Unrelatei, but if you build from source why not use latest 24.02?

prefiks commented 3 weeks ago

You are probably throttled by traffic shaper, check shaper: and shaper_rules: in your ejabberd.yml config. Our default config in latest version have this (i am only leaving relevant rules here):

shaper:
  normal:
    rate: 3000
    burst_size: 20000
  fast: 100000
shaper_rules:
  c2s_shaper:
    none: admin
    normal: all

which will allow regular user send 3k data per second (but we will also allow sending up to 20k data in a single go from time to time), and admin users can send 100k/s. You need to see how that looks on your server, and see if increase this helps.

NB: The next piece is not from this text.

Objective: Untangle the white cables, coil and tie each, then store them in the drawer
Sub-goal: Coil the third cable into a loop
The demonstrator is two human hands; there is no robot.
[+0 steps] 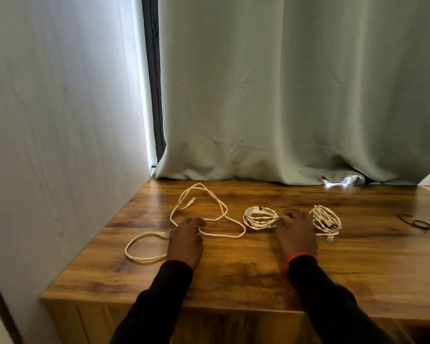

cmeng-git commented 3 weeks ago

Thanks for the info. The problem is indeed lied with the 'normal' rate which was set to 1000 in ejabberd.yml. I have changed to the following values:

###.  ===============
###'  TRAFFIC SHAPERS

shaper:
  ##
  ## The "normal" shaper limits traffic speed to 3000 B/s (Default)
  ##
  normal: 50000

  ##
  ## The "fast" shaper limits traffic speed to 100KB/s
  ##
  fast: 100000

  ##
  ## The "proxyrate" shaper limits traffic speed to 200 KBytes/sec
  ##
  proxyrate: 204800

###.  ============
###'  SHAPER RULES

shaper_rules:
  ## For C2S connections, all users except admins use the "normal" shaper
  c2s_shaper:
    - none: admin
    - normal: all
  ## All S2S connections use the "fast" shaper
  s2s_shaper: fast

  ## proxy shaper settings
  proxy65_shaper:
    - none: admin
    - proxyrate: proxy_users

This will give ~0.5 Sec in reply turn around time. Setting the 'normal' value to 10000, the delay time increases to 5s.